Reputation: 11
I had a process on a server. My process uses a shared lib, runing in the linux background. I use CPU profiler in gperftool to examine the functions. The steps is following:
1. in my app,
main ()
{
ProfilerStart("dump.txt");
...code..
ProfilerFlush();
ProfilerStop();
return 0;
}
2. CPUPROFILE_FREQUENCY=1000000 LD_LIBRARY_PATH=/usr/local/lib/libprofiler.so CPUPROFILE=dump.txt ./a.out
3. pprof --text a.out dump.txt
I checked my steps on the other process (not using shared lib), it's ok.
Problem: The dump.txt file is just remain an unchanged file size (8kb or 9kb), can not show the output despite of long time running in 2 or 3 hours (the app receive message from clients). I think that because my app uses the shared lib, some thing wrong here, totally not clear about this.

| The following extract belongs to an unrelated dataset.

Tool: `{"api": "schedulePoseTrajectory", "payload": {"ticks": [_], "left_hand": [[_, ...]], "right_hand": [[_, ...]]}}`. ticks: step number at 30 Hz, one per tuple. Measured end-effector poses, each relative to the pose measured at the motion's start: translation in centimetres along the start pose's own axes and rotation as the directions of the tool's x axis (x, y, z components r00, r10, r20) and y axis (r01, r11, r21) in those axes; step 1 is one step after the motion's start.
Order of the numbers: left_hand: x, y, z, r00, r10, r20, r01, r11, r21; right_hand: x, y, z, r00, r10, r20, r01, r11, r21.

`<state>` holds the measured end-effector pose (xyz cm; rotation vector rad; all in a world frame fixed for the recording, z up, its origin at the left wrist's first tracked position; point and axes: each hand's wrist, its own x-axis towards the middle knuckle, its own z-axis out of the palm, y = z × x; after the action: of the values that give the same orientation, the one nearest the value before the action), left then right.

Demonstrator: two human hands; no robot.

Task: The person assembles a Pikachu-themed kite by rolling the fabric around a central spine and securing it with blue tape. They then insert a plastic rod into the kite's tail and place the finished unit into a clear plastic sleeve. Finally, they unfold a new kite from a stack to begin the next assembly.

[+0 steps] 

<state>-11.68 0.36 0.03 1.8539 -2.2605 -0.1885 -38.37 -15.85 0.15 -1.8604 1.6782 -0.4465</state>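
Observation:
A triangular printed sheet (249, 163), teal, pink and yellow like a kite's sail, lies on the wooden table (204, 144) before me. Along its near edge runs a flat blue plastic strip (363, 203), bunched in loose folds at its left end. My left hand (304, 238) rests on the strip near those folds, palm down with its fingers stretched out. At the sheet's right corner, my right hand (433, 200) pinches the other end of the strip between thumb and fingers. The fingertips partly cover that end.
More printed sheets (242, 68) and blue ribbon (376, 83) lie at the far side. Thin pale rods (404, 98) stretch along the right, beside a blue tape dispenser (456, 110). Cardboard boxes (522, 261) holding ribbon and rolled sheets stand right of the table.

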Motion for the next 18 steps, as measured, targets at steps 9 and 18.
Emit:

Can you pls explain me what happened? Any solution?
Thanks a lot,
Upvotes: 1
Views: 2777
Reputation: 94305
Part LD_LIBRARY_PATH=/usr/local/lib/libprofiler.so
is incorrect in your run.
According to documentation http://goog-perftools.sourceforge.net/doc/cpu_profiler.html
To install the CPU profiler into your executable, add -lprofiler to the link-time step for your executable. (It's also probably possible to add in the profiler at run-time using LD_PRELOAD, but this isn't necessarily recommended.)
you can either add libprofiler to linking step as -lprofiler
of your application like
gcc -c myapp.c -o myapp.o
gcc myapp.o mystaticlib.a -Lmypath -lmydynamiclib -lprofiler -o myapp
or add it at with environment variable LD_PRELOAD
(not LD_LIBARY_PATH
as you did):
LD_PRELOAD=/usr/lib/libprofiler.so ./myapp
When cpu profiler of gperftools is correctly used, it will print information about event count and output file size when application terminates.